Él rio por lo bajo, viéndola temblar. —Eso es —murmuró—. Dilo todo. Admítelo. Eres mía esta noche, cada parte de ti… la obediente Anciana y la sucia pequeña Erica.
Sus gemidos se mezclaron con jadeos, su excitación alcanzó su punto álgido cuando la tensión finalmente se rompió, dejando solo un deseo crudo y lascivo. Se había rendido, y la sonrisa de Julian prometía que él explotaría hasta la última gota de ello.
Se paró justo frente a ella, sus ojos recorriéndola hambrientamente.
—Ponte de pie —ordenó él.
La Anciana se quedó paralizada un instante, pero la atracción del deseo era demasiado fuerte. Lenta, casi a regañadientes, se puso de pie.
—Bien —asintió Julian—. Ahora… date la vuelta.
Su cuerpo se puso rígido, pero obedeció, con la cabeza gacha y la respiración superficial y temblorosa. Cuando le dio la espalda, él pudo ver cada sutil movimiento: el leve temblor que recorría sus brazos, el escalofrío en sus piernas y cada pequeña contracción que delataba la tormenta en su interior.
—Ahora inclínate hacia delante. Las manos en la silla.
Se quedó inmóvil por un momento, atrapada en la embriagadora atracción de su orden. Lentamente, se inclinó centímetro a centímetro, su cuerpo moviéndose ahora en contra de su voluntad. Sus manos buscaron los reposabrazos, y sus dedos se aferraron con fuerza a la madera pulida.
La postura hizo que sus caderas se inclinaran, y la tela de su vestido se deslizó aún más para revelar la suave curva de la parte baja de su espalda. Un delicioso escalofrío la recorrió mientras el calor entre sus muslos se extendía, su cuerpo anhelante bajo la mirada hambrienta de Julian.
Su mano se deslizó por el arco de su espalda, haciéndola estremecerse antes de que su agarre se cerrara dolorosamente sobre sus caderas.
—Joder… mírate —respiró contra su oreja—. La Anciana de la aldea, inclinada como una perra esperando a ser montada.
—Mmm… —Un gemido ahogado se le escapó antes de morderse el labio para reprimirlo—. No… no me llames…
—Cállate —la interrumpió Julian, mientras con una mano le apartaba el vestido de un tirón para revelar la curva desnuda de su trasero. Luego presionó su bulto contra la suavidad de su carne, dejándole sentir lo grueso que era él.
—Escúchate —murmuró—. Todos esos soniditos. Ahora mismo no eres la Anciana, eres Erica. Mi zorra. Mi juguete sexual.
Sus uñas se clavaron con más fuerza en la silla, y la madera crujió bajo su agarre.
—Dioses… Rael… —gimió, con la voz elevándose a cada segundo.

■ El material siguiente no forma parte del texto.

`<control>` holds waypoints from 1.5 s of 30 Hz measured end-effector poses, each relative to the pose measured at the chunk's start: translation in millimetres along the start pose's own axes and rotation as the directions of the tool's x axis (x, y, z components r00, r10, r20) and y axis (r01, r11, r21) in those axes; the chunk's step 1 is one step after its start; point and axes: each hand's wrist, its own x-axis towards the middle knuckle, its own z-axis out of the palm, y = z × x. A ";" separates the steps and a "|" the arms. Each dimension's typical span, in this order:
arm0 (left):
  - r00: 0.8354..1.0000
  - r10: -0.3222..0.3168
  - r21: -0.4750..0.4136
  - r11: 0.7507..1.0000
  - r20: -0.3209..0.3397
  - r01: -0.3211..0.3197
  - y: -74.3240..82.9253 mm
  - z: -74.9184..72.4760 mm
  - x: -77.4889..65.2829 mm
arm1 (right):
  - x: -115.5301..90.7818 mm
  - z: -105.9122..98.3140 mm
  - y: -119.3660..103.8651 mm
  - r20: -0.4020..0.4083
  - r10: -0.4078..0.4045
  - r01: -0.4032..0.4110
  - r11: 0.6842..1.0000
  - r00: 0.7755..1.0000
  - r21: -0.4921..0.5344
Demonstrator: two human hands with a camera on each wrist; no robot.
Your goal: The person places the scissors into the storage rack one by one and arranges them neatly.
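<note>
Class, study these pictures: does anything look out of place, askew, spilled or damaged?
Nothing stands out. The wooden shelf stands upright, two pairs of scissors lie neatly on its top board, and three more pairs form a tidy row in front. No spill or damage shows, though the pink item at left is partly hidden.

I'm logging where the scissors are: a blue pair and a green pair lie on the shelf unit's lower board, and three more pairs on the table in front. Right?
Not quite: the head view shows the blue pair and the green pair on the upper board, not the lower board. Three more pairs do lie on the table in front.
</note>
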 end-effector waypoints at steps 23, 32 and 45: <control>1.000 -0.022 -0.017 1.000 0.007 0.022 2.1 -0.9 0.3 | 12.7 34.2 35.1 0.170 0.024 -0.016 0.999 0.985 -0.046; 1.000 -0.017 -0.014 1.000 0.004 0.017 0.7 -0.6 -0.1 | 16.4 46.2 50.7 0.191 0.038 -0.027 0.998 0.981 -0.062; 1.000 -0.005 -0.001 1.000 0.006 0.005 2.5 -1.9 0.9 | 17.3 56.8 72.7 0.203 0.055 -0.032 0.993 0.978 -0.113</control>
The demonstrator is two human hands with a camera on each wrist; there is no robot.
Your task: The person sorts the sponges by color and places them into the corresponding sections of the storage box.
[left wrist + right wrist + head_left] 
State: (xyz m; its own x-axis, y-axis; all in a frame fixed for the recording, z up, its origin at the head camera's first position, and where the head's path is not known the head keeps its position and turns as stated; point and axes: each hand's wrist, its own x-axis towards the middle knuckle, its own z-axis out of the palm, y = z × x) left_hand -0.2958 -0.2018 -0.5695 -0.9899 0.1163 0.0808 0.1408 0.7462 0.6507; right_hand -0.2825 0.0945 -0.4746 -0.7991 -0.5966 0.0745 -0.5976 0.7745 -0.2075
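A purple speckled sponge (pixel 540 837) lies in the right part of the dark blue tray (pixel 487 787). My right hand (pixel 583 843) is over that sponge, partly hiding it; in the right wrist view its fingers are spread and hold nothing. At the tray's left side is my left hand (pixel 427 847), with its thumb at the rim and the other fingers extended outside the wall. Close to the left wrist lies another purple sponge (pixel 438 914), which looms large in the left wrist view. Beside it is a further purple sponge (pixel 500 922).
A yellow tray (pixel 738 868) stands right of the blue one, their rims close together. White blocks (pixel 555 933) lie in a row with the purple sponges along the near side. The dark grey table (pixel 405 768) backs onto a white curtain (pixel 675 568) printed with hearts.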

Entonces, de repente, sin decir palabra, él se echó hacia atrás. El aire se precipitó en sus pulmones y ella por fin pudo respirar con alivio. Lentamente, giró la cabeza y sus miradas se cruzaron por un breve instante. Julian estaba de pie, erguido, con las manos en el cinturón de su cintura. Con un movimiento lento y deliberado, lo aflojó y se bajó los pantalones.
—Sabes lo que viene ahora, ¿verdad? —murmuró, con una sonrisa lo bastante afilada como para cortar.